The very best applied and theoretical science at NASA's
Johnson Space Center's Mission Control Center - author NASA


In criminology, the situation is worse. Crime studies usually emerge from police data - in other words, citizen reports to the police. Sometimes this shows basic patterns and sometimes not. If citizens don't trust the police,  they may not call the police for anything. How can we know if unreported incidents distort the real story? 

Criminologists conduct self-report surveys and victim surveys to close the gap. However, the dirty secret of crime patterns is that crime data is horrid. Since data is the basis on which scientific theory proceeds, unreliable data cannot produce good science. If you thought weather prediction was a fuzzy science, at least it uses decent data. 

Crime pattern studies, sadly, almost exclusively rely on police reports to analyze crime. In SafeGrowth we use a method called the risk assessment matrix to collect different forms of physical, social, and cultural data along with police stats. It's not perfect, but it is not dependent on police stats. 

Now imagine crime prediction! Researchers serve us terminologies like time decay factors, graph signal processing, and the deep generative adversarial network. They slice and dice data into sophisticated algorithms and impressive 3-D graphs. All of this emerges, of course, from the worst imaginable data (at least in scientific terms). My geography classes seldom mentioned crime data. Now I know why.  


Fortune-telling attempts prediction without data. This Japanese fortune-telling
service had no luck predicting the demise of its own advertising tower
- Author hanonimas, Creative Commons


I still keep up with some of the latest crime research – a recent study on predicting crime with time and location data and another trying to predict homicide locations.

Homicide research is the type I trust most (it's difficult to ignore a murder victim and most get reported). The homicide prediction study concludes:

“Our results are important because, from a policy perspective, optimal deployment of scarce police resources should be guided by high resolution spatial strategies”


Well, first, police resources should be guided by evidence-based policy driven by reliable data! That is a long way off. 

Second, predictions from mathematical algorithms and graph signal processing should be based on real-life context. For example, will deploying police resources to the right places cut homicides? If alleyway bar fights or outdoor robberies cause the majority of homicides, then police patrols and arrests might work. Policing gang behavior to cut outdoor gang shootings will definitely help.

Unfortunately, studies reveal that, in the US and most other Western countries, most murder victims know their attackers, many offenses occur inside the domestic household, or the victim and attacker live in the same neighborhood. It’s hard to imagine how police deployment will make much difference. 

NASA Sunspot predictions for Solar Cycle 23 and 24 from
solar observation data - Creative Commons


One homicide study puts it this way: 

“Responses [to homicide] must place more responsibility on communities for identifying disputes at an early stage in their development, before they turn fatal.”

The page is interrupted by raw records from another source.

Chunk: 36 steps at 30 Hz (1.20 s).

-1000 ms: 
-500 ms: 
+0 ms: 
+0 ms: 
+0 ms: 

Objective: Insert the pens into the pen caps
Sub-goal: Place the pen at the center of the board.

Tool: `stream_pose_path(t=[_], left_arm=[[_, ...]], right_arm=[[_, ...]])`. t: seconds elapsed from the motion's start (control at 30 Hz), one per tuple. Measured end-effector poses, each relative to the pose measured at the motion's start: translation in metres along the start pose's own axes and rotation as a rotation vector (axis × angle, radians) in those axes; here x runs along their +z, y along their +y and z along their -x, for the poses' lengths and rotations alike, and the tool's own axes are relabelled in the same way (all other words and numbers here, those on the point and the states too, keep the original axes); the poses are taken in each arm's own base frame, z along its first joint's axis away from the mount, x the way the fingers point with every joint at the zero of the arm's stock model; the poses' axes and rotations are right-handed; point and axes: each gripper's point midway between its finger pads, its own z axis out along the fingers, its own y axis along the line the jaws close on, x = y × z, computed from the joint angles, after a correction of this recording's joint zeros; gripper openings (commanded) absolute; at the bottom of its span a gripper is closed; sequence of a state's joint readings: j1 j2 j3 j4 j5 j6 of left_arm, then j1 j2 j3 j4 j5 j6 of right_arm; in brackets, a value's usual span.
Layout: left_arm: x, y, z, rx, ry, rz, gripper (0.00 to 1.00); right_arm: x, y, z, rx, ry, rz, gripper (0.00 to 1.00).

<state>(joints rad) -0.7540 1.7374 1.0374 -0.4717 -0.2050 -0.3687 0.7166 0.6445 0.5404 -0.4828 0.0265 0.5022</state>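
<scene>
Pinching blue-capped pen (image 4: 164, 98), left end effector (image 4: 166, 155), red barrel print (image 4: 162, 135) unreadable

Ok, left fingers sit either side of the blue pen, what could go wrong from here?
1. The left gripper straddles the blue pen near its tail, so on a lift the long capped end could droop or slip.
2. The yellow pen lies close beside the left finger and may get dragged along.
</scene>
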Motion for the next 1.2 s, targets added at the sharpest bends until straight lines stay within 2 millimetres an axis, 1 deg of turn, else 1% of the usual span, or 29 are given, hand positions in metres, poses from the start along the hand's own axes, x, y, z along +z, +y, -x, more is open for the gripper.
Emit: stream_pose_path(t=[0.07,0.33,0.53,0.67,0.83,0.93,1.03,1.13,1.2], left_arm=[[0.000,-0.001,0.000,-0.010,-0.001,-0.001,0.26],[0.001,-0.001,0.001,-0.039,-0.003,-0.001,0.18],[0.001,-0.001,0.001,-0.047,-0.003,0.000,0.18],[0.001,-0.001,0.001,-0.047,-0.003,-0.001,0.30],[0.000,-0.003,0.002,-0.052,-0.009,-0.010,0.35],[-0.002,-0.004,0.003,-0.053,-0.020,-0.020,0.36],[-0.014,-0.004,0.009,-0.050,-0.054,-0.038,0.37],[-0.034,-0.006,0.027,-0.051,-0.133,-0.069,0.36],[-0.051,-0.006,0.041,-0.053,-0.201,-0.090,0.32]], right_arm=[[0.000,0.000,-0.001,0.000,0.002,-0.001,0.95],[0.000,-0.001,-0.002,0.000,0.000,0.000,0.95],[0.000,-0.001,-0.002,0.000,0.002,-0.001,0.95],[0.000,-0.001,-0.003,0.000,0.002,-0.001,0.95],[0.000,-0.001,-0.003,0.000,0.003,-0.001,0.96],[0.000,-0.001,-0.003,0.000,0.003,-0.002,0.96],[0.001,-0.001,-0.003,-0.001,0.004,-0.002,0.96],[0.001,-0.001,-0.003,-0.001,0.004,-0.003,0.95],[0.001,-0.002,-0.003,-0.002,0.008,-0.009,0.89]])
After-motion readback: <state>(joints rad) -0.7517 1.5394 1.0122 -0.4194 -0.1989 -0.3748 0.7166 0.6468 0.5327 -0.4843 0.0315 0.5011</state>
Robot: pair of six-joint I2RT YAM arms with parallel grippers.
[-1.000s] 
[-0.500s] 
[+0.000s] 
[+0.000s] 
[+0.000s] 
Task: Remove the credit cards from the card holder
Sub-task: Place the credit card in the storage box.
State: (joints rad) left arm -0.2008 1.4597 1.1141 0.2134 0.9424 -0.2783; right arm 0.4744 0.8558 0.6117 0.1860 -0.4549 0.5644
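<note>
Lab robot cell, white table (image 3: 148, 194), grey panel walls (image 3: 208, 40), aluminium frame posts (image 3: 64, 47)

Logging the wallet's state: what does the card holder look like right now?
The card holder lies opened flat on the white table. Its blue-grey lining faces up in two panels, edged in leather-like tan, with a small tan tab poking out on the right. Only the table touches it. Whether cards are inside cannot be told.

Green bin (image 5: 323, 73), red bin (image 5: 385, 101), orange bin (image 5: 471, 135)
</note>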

Since most homicides happen in the same troubled neighborhoods over and over, strategies like SafeGrowth build capacity in troubled neighborhoods to help residents, with their local police, to transform violence-breeding neighborhoods into livable, crime-resistant places. 

Not much prediction is needed there…just municipal services, competent training, and resources to get started. I believe strongly in research and evidence to create viable prevention programs. But let’s not get ahead of ourselves with delusions of scientific prediction when the data is so poor and well-known solutions are already at hand. 

Let's admit the truth of crime data and the limit to what it says.